Le baptême de Jésus : Matthieu 3, 13-17
Autres lectures : Isaïe 42,1-4.6-7; Psaume 28(29); Actes 10, 34-38
D'année en année, nous avons l'impression d'entendre toujours le même récit du baptême de Jésus. Pourtant, les différences entre les récits de Matthieu, Marc et Luc sont intéressantes et significatives. En l’année liturgique A, le récit de Matthieu (Mt) nous propose cette Bonne Nouvelle : dans les événements de la vie et de la Pâque de Jésus, les cieux se sont ouverts pour nous.
Une démarche surprenante
Nous sommes au début de la vie publique de Jésus de Nazareth. Pourtant, Matthieu oriente tout son récit à partir de la fin glorieuse de cette vie humaine : la révélation du Seigneur ressuscité.
Tout d'abord sa venue surprend : Matthieu emploie le verbe « survenir » plutôt que le traditionnel « venir ». Puis il nous précise que Jésus poursuit un but, un projet déterminé : se faire baptiser par Jean. L'échange entre Jean et Jésus est propre à Matthieu. Il place Jean en opposition, comme un obstacle au projet de Jésus. Mais Jésus sait ce qu'il faut faire, et c'est lui qui décide : Laisse-moi faire... alors Jean le laisse faire. En quelques mots Matthieu a renversé la position normale de leadership. Se faire baptiser, normalement, c'est suivre un chemin ouvert par un prédécesseur. Les apparences sont trompeuses, nous dit le récit. Celui qui baptise l'autre, ici, n'est pas l'initiateur, ni le plus grand des deux. L'initiative appartient à Jésus, c'est lui qui contrôle la situation. Jean doit entrer dans son projet et y collaborer.
Même brève, cette introduction produit l'effet recherché par l'auteur: la démarche de Jésus n'est pas « normale », elle surprend. En réalité, elle ne surprend que des lecteurs chrétiens qui perçoivent déjà Jésus comme Christ et Fils de Dieu. La réaction de Jean nous représente, il parle en notre nom: ce Jésus Seigneur n'a pas besoin d'un baptême de repentir. C'est même en lui et par lui que nous sommes tous baptisés! Que vient-il faire là? accomplir ce qui est juste, nous dit Matthieu. Jésus s'ajuste au projet de Dieu, il devient l'un de nous jusqu'à accompagner nos démarches de conversion.

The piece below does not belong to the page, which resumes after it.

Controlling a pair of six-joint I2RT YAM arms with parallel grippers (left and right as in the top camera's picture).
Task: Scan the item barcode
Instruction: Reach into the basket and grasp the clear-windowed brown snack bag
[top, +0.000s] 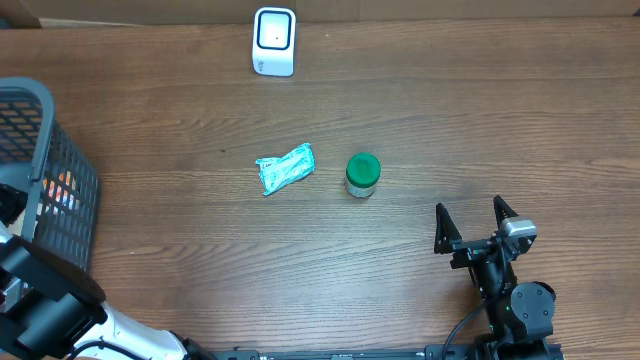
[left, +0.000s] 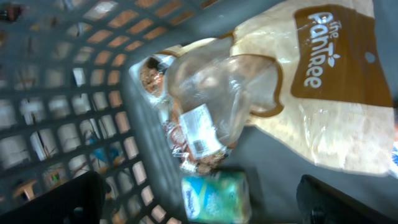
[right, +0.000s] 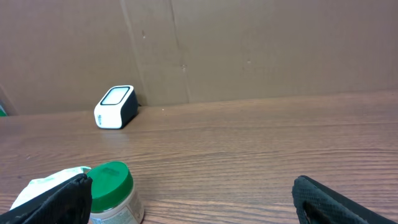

Bien des chrétiens pensent que Jean le Baptiste savait dès le début qui était vraiment Jésus. Cette perception nous vient des Évangiles de Matthieu et de Jean. Mais rien n'était évident pour le Baptiste, comme on le voit en Matthieu 11, 2-3, lorsqu'il envoie des disciples interroger Jésus sur son identité. L'aventure de l'Incarnation a engagé cet homme Jésus, devenu pour nous le Seigneur ressuscité, sur un chemin opaque et humble, sans évidence et sans gloire. Il faudra nous en souvenir pour la suite du récit.
Cinémascope, haut-parleur, effets spéciaux!

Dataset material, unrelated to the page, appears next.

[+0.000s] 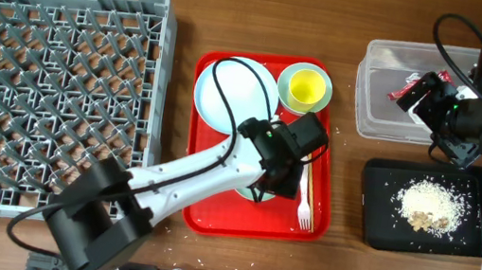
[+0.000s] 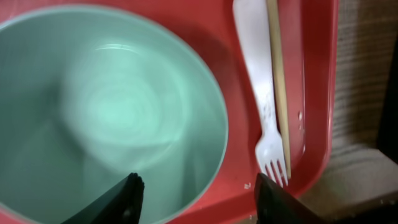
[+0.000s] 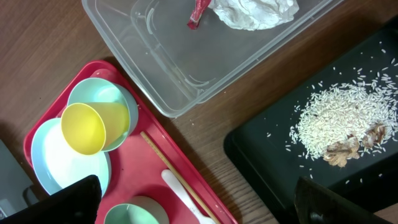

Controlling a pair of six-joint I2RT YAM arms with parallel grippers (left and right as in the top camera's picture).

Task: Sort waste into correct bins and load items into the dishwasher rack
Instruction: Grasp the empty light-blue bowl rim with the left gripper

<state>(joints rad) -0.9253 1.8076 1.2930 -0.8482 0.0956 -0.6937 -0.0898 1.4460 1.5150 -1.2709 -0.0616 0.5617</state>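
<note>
A pale green bowl (image 2: 106,112) sits on the red tray (image 2: 317,93), beside the white fork (image 2: 261,106) and a chopstick (image 2: 277,74). My left gripper (image 2: 202,193) is open and straddles the bowl's rim, one finger inside and one outside; in the overhead view the left gripper (image 1: 278,174) hides the bowl. The white plate (image 1: 233,91) and the yellow cup (image 1: 305,87), standing in a second green bowl, are at the tray's back. My right gripper (image 3: 199,205) is open and empty, high near the clear tub (image 3: 186,62), which holds the napkin (image 3: 255,12) and red wrapper (image 3: 199,12). Rice scraps (image 3: 339,121) lie in the black tray (image 3: 280,155).
The grey dishwasher rack (image 1: 47,87) fills the table's left and has nothing in it. The clear tub (image 1: 410,93) and black tray (image 1: 421,210) stand to the right of the red tray (image 1: 263,148). A few rice grains lie on the wood between them.
</note>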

La théophanie qui suit le baptême est vraiment impressionnante. La comparaison avec le récit de Marc (1, 9-11) met en valeur la mise en scène à grand déploiement présentée par Matthieu. Voici que des gens présents à la scène auraient pu voir les cieux s'ouvrir, comme un phénomène physique, et entendre une voix venue du ciel s'adressant à eux pour leur désigner Jésus : Celui-ci est... Alors que chez Marc, c'est Jésus qui voit et c'est à lui que la voix parle. Son récit reste plus proche de l'événement tel qu'il s'est réellement passé. Sinon, il faudrait se demander pourquoi tous les gens ayant assisté à de tels phénomènes n'ont pas aussitôt décidé de croire en cet homme si visiblement glorifié par Dieu! Le Baptiste ne se serait plus jamais posé de question sur Jésus...

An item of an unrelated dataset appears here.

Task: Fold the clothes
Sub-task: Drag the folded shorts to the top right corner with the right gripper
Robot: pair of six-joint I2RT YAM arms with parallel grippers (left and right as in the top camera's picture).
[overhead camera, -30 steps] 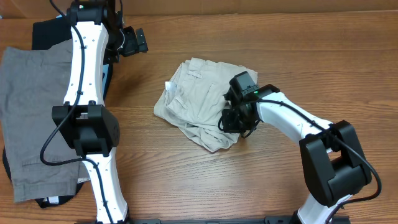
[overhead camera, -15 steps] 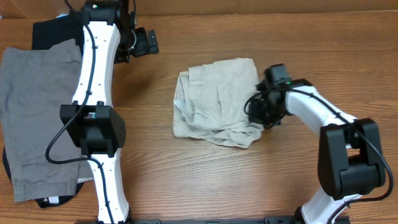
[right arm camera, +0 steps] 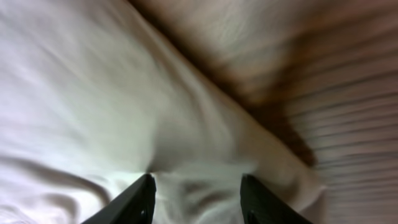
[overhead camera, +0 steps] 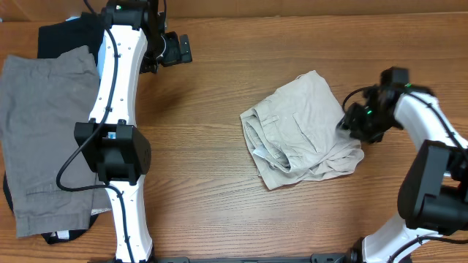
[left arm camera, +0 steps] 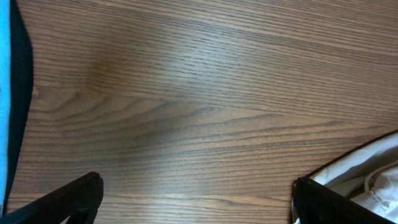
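Your shorts: cream, crumpled heap, layered folds at left edge. Right gripper: cloth between half-parted fingers, can't tell if gripping. Left gripper: spread wide.

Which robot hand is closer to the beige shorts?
Right. The right gripper is at the right edge of the beige shorts; the left gripper hangs far off, beyond their left side.

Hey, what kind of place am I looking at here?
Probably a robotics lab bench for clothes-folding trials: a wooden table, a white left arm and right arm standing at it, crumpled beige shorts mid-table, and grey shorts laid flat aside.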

Pourtant le récit de Matthieu dit vrai. Non pas d'une vérité descriptive, mais plus profondément, d'une vérité de foi : c'est pour nous, lecteurs, que les cieux s'ouvrent! C'est à nous que la voix parle.
Dans nos images de ce récit, les cieux ouverts sont souvent illustrés par un ciel nuageux traversé d'un rayon de soleil. Mais Matthieu n'a rien à faire d'un bulletin météo style « ciel couvert avec éclaircies ». Son expression a bien plus d’impact, dans une culture qui connaît déjà l'expression « les cieux sont fermés ». En monde juif, au temps de Jésus, il n'y avait plus de grands prophètes comme Isaïe ou Jérémie depuis quelques siècles. Pour exprimer cela on disait « les cieux sont fermés », c’est-à-dire la communication plus directe entre Dieu et nous est interrompue*. Comme nous dirions aujourd'hui « le courant ne passe plus ».
Pour les Juifs du 1er siècle, donc, l’expression que « les cieux s'ouvrent » a un sens symbolique clair et fort : enfin Dieu a rétabli la communication! Cette image des cieux ouverts était utilisée dans des textes de style apocalyptique, qui présentent Dieu révélant ses projets (par exemple Ézéchiel 1, 1). Les lecteurs de Matthieu, chrétiens d'origine juive, n'ont pas imaginé un phénomène physique visible - qui n'aurait aucun sens sauf nourrir un désir de merveilleux. Ils comprenaient bien le sens de cette image. C'est pour eux - et pour nous - que les cieux s'ouvrent. C'est à eux - et à nous - que la voix parle. L'allure presque cosmique du récit évoque la portée universelle du salut: en cet homme Jésus, Seigneur de l'Église et du monde, Dieu s'approche de nous. Il se fait « Dieu-avec-nous », selon le sens du beau titre Emmanu-El que Matthieu cite en 1, 23. En lui, désormais, « le courant passe » entre Dieu et nous.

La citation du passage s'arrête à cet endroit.